How do pedestrians behave in a large crowd? How do they avoid collisions? How can their paths be modeled? A new approach developed by mathematicians from Würzburg and Nice provides answers to these questions.
We all know the situation: You walk across a square and another pedestrian is walking towards you. Now if neither of you changes course, a collision is inevitable. For a long time, researchers have been grappling with the question of how people behave in such situations. Knowing this is important when it comes to optimising the design of public squares with regard to traffic or creating escape routes that fulfil their purpose even in the event of a mass panic. Mathematicians from the universities in Würzburg and Nice have now presented a new solution approach to this problem. They believe: “It’s all just a game!”

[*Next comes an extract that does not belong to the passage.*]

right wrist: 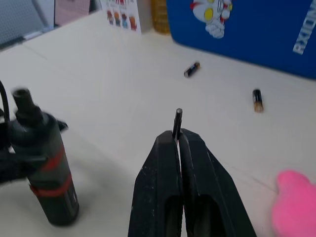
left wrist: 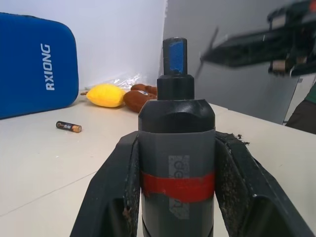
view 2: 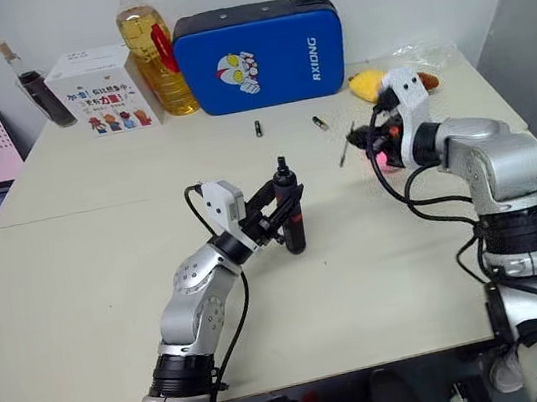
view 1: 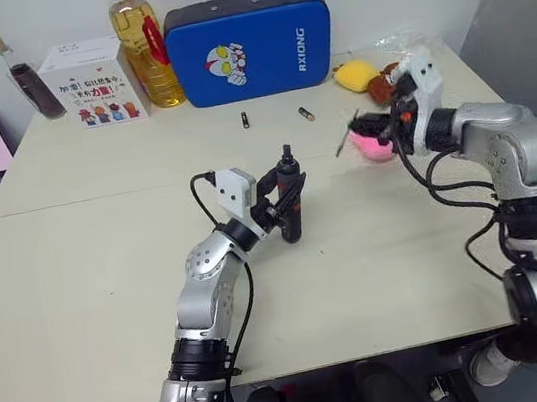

Avoidance is the decisive factor
Avoidance: According to Alfio Borzi, this is the most important factor when modelling pedestrian motion patterns mathematically. After all, nobody wants to clash with an oncoming pedestrian on their way from A to B. Borzi holds the Chair of Mathematics IX (Computational Science) at the University of Würzburg. Together with postdoc Souvik Roy and French mathematician Abderrahmane Habbal, he tried to cast human paths into an equation. The scientists have now published their findings in the journal Royal Society Open Science.
“When the paths of two pedestrians cross, it basically comes down to the following question: What is the optimal solution of this conflict that is satisfactory for both parties,” Alfio Borzi explains. Just walking straight on would obviously not be helpful for either side. And if only one of them alters course, that person might feel treated unfairly.
Finding the balance
In fact, there are numerous possibilities how people could behave in such a situation. So a purely mechanical description of the situation is not beneficial. “This would take us to the image of the donkey between two identical haystacks that cannot decide which one to eat and so starves to death,” Borzi says. Therefore, the mathematicians used the game theory by John F. Nash as the basis for their models.
The Nash equilibrium is a central concept of this theory. The equilibrium has been reached when each player in a game chooses exactly the one strategy that offers the best solution possible for him and all co-players. Therefore, each player is still pleased with his choice of strategy in hindsight; they would make the same choice again. Or, as Alfio Borzi puts it: “Each player gets the best possible solution, so they are all happy.”
Combined with the Brownian motion
In a next step, Borzi and his colleagues combined the game theory approach with another important mathematical equation: the Fokker-Planck equation which goes back to Albert Einstein. Among others, it describes over which distances comparably large particles are “pushed around” by tiny molecules. A discovery made by Scottish botanist Robert Brown led to this equation. In 1827 while examining pollen suspended in water under the microscope, he had observed that the pollen grains’ movement is completely erratic and random.
“The Fokker-Planck equation describes the probability of all movement processes, i.e. of all possible motions of a body from A to B,” the mathematician explains. Combined with the game theory, it is also suitable to model the movement of larger crowds of people.
Experiments confirm calculations
The new equation works reliably, at least for two persons crossing a room and whose paths meet in the process. Borzi and his colleagues were able to verify this during practical experiments. In fact, the actual paths taken are surprisingly similar to the calculated curves. In further studies the mathematician wants to find out whether this agreement still exists under modified specifications. For this purpose, he is currently looking for cooperation partners, e.g. from the field of psychology. After all, he believes that this is also an issue for behavioural research.
According to Borzi, it is obvious to transfer the concept of game theory to human motion patterns: “There are signs in current research that more and more fields of biology can be described with this theory,” the mathematician says. For example, when two animal populations compete for one habitat. In this case, too, looking for the best possible solution for both sides could lead to the optimal outcome.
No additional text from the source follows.